The audiences loved him. He bumbled around and gave a very good impression of a man with Alzeimer's. Geoffrey Davies had many of his scenes with Buster, and despaired at the extra effort involved. Robin Askwith would have us all in stitches in the wings by miming pushing down an imaginary plunger on a detonator and wafting his hand down to imitate Buster's beard as it floated back down to earth, the only thing left of him. Geoffrey, who played Sarah the Cook, overheard Robin calling Buster a "bearded clam" during one of these afternoon giggles in the wings, and decided to make us all laugh by using it on stage, completely unaware of what it meant. During that performance, we were all having a laugh, when Geoffrey came out with, " Oo, come here, you bearded clam" We stopped dead in our tracks, mouths open. You could have heard a pin drop in the auditorium.

I have to say I had one scene with Buster which involved a list of numbers and dates that had to be in the right order for the joke to work. Once I'd seen him in the wings facing the right direction, I could relax...and, once on stage, he never put a foot wrong.

Bath Theatre Royal was the beginning of a three year association with E&B Productions, performing in Bath, Croydon and Cardiff giving my 'Dick' twice and getting 'Aladdin' once... Despite having had a fair amount of success as Buttons the previous two years in Basildon and Cambridge, E&B felt I was more suited to not being funny and saw me as more of the romantic straight man, so I spent my time with them having to wear very girly costumes and looking earnest while singing songs of lurve to a procession of continuity announcers and Australians.

Most panto celebrities simply have to stand there in costume and let everyone else around them carry the scene while they giggle inanely at the absurdity of it all. Despite being a drummer, despite having appeared in two musicals, despite the three years' training at drama school, and despite moving like a panther on the squash court, I can't dance to save my life. Panto rehearsals each year became a regular battleground between myself and whichever choreographer was working on it. They simply didn't - or wouldn't - understand that I just can't do it. The first panto I appeared in, in Basildon, the choreographer wanted me to perform a routine during my "Spread a Little Happiness" song. I explained the problem, but he persisted and we spent three days of the week's rehearsal working on the little skips, hops and ball-changes involved.

Carlisle

Yes, that's another little panto nugget of information. There is always only one week to rehearse the show before it opens, complete with songs, routines, and sketches. The producers don't earn any money, you see, when the show isn't actually on, so why waste time? This produces another panto phenomenon: at points in the script, we would come across a blank page with the words, "Haunted House" written in the middle.
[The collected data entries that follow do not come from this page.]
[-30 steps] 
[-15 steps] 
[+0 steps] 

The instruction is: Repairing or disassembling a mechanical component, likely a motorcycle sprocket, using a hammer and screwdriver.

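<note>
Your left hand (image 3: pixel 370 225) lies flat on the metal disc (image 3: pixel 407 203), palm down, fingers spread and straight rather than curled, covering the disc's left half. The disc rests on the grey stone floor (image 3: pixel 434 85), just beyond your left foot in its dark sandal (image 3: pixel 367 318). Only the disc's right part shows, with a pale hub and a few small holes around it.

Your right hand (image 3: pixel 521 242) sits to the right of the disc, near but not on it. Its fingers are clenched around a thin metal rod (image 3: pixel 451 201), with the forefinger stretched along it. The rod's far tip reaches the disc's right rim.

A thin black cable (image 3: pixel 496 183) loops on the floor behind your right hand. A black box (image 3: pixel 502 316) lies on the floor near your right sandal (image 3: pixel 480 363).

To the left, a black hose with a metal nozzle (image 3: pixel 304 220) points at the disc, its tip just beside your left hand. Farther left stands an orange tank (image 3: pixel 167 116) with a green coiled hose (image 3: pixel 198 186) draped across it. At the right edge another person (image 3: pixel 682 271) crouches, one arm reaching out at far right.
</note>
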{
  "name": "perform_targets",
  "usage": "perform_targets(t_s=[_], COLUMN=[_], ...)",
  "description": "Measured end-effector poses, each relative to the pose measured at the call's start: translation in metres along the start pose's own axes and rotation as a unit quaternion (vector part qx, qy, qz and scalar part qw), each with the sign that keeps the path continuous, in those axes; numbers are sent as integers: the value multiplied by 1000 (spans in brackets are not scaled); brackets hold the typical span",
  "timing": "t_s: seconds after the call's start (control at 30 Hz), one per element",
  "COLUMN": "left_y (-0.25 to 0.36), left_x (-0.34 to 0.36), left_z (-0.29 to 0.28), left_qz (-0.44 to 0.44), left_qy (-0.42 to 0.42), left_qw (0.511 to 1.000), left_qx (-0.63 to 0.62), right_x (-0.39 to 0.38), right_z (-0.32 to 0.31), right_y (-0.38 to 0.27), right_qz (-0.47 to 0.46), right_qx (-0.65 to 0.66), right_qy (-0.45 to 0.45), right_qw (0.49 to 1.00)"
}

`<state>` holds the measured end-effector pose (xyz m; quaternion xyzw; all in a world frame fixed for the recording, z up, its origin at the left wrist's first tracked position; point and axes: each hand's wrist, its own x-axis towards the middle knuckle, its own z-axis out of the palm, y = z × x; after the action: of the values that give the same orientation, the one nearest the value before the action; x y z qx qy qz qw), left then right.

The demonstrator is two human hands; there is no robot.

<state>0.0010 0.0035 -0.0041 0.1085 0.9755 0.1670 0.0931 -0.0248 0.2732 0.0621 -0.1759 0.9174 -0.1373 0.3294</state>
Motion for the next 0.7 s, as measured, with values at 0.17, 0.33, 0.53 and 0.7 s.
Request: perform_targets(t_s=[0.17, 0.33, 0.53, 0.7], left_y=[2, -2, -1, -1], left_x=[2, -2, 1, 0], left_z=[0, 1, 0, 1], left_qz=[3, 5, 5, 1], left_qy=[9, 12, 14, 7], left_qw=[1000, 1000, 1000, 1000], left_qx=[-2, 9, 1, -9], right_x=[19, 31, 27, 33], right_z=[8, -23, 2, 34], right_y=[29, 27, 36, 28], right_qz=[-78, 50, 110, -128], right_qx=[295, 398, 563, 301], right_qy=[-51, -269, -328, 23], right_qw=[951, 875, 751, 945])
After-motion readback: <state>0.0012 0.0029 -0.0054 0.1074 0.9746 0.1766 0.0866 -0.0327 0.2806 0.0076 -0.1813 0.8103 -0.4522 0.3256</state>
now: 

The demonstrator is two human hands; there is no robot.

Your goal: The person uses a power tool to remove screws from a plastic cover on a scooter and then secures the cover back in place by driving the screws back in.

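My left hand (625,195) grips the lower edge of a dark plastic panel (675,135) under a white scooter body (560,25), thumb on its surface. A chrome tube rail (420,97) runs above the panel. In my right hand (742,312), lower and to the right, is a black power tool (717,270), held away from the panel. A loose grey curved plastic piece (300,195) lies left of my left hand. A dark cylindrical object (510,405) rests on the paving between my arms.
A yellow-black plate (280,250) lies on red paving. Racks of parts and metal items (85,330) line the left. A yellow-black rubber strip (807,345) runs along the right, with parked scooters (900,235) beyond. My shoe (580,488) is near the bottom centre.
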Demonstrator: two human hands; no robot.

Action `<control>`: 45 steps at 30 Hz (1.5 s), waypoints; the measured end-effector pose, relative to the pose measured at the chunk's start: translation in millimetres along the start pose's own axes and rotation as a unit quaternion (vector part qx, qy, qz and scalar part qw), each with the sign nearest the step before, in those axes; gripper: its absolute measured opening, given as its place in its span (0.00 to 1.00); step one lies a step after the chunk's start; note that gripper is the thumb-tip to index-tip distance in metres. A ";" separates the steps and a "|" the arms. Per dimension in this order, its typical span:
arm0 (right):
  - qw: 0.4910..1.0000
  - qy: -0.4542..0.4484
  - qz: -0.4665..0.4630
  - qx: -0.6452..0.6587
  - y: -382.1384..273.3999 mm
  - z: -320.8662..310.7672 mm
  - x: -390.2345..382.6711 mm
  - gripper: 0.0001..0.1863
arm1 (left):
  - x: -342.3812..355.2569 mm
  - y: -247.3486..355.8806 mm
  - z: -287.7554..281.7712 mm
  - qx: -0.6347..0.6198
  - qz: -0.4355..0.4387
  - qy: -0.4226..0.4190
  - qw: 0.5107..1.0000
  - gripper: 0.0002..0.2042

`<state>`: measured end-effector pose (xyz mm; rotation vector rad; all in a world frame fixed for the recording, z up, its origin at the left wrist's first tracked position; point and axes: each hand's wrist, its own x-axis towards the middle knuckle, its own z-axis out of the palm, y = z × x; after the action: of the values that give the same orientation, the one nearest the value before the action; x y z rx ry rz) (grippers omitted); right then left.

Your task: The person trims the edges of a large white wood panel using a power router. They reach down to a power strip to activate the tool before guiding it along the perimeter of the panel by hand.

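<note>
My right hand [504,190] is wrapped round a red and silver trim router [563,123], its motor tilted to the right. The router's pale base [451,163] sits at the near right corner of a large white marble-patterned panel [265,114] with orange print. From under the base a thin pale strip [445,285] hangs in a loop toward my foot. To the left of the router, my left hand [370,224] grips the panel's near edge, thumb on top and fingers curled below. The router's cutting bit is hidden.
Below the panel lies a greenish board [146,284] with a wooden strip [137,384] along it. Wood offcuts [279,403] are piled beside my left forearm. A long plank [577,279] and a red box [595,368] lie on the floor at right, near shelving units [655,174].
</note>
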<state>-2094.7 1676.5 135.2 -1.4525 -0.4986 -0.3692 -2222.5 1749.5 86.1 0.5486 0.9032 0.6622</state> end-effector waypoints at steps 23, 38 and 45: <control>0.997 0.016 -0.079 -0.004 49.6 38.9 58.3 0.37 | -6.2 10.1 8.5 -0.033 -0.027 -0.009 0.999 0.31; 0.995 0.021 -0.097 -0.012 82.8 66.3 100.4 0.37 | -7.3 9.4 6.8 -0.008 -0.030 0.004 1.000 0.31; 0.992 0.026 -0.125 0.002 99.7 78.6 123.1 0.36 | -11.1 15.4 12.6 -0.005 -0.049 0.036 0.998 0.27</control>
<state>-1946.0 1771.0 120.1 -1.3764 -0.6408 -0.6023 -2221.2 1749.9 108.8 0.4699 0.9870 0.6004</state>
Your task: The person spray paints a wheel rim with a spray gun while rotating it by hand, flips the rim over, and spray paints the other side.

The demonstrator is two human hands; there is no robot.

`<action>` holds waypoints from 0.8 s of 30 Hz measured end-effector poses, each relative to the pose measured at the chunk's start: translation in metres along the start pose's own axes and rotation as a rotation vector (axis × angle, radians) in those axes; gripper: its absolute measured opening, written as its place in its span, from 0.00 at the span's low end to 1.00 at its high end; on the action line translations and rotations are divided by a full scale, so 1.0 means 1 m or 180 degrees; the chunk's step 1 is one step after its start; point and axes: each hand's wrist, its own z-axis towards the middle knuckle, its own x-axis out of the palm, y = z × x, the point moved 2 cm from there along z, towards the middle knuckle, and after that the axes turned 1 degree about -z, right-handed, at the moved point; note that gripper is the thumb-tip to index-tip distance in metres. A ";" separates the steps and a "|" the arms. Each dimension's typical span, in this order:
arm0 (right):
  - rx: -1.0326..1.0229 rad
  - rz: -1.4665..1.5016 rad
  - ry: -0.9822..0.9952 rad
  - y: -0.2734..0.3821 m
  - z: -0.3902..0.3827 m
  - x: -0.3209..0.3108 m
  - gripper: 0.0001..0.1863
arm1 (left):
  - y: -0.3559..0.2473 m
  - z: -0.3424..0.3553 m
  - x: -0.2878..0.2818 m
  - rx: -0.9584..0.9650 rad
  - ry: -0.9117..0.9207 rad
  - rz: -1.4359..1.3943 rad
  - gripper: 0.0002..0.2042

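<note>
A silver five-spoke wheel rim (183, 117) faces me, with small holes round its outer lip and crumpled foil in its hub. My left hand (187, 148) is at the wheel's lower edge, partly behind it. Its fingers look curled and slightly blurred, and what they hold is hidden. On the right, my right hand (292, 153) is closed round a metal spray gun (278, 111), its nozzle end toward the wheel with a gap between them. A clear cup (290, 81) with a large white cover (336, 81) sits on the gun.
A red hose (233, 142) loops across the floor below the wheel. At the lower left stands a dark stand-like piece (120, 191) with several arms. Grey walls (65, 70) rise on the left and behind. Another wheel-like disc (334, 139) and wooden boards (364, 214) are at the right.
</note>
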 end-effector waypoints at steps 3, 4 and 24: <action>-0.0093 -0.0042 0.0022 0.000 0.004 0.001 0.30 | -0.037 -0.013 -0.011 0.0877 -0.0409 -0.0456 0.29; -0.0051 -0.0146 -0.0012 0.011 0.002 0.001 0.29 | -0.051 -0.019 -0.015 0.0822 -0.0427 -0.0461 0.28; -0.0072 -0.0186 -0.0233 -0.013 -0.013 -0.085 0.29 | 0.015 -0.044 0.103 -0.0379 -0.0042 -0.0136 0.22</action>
This is, in fact, an entire twenty minute scene involving wardrobes, doors and flying spiders. Seasoned performers will arrive at the first day of rehearsal knowing this scene and, during rehearsal, simply stop and say, "OK, haunted house...da da da" and carry on as if the rest of us knew what the hell they meant. Comics will arrive and stop during the read-through to say, "This is where we'll do our ten minutes" and continue as if it were the most normal thing in the world! The actors in the circle will look at each other as if everyone's gone mad - and, in a sense, I suppose they have.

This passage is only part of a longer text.